By late afternoon, we were looking for a body. We fully expected the search to end tragically under a large juniper tree. Time was running out for Nellie.

My friend Greg Gnesios, a fellow ranger who once worked at Canyonlands, was visiting when the search began and joined us. He was just as caught up in it as the rest of us. Someone found a track and yelled, “Here she is.” Then Greg, who was next to me yelled, “There she is!” I looked at the ground, searching for a footprint.

“Where?”

“There! There she is!”

Nellie was dressed in a dark blue outfit and was still wearing her white sunbonnet. She looked up at us from her perch, stood up, and then sat back down again  She was exhausted, hungry and dehydrated, but okay. When we surrounded her, Nellie thought she was hallucinating. 
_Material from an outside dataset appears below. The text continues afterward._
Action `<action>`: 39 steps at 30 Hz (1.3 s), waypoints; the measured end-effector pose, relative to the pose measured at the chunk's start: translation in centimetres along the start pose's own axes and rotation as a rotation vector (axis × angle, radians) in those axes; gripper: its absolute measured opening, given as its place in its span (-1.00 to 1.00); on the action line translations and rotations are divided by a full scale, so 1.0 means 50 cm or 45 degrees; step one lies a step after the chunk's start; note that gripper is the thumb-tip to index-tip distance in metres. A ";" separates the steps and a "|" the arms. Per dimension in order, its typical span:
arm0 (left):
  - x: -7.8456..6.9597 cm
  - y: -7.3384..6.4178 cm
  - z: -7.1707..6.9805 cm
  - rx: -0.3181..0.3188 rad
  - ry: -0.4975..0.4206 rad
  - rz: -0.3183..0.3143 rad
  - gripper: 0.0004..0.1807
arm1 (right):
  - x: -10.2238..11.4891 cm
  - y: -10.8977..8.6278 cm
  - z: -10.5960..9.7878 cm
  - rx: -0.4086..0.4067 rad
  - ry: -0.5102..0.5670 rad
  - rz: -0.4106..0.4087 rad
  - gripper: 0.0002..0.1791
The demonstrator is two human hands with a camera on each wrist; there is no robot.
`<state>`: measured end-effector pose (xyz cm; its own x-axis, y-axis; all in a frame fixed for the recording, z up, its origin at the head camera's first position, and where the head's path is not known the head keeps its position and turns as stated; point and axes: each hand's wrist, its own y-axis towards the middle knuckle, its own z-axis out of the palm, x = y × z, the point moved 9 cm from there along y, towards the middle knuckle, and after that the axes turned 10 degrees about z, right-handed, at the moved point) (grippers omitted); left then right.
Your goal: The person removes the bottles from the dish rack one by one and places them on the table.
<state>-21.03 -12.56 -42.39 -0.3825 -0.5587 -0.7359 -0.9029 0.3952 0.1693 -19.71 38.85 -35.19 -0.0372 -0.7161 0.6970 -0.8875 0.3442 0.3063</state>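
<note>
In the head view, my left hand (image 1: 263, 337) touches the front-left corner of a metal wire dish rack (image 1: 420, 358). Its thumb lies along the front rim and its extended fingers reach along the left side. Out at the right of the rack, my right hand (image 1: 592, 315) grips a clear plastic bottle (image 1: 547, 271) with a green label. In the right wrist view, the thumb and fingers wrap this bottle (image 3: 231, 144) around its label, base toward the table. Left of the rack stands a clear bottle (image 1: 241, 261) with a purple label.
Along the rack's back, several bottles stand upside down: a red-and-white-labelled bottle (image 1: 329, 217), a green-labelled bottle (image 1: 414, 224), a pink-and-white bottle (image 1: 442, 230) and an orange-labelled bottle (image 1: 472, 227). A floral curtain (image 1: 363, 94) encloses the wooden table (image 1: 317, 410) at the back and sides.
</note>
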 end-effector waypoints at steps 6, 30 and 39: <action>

Nellie after her rescue. Early 80s.

While we waited for the chopper to pick her up, Nellie described her ordeal. And finally she shed some light on the strange path she and her fellow lost persons had taken. Why did Nellie and Otto and Werner and Gunther head east, away from the park?

“I could see the car lights,” she explained. “The lights out on the highway. I waved my cigarette lighter but nobody would stop,” she grumbled.

She was referring to the traffic on Interstate 70, twenty miles away. Neither she nor her other European kindred spirits could grasp the vast distances of the American Southwest.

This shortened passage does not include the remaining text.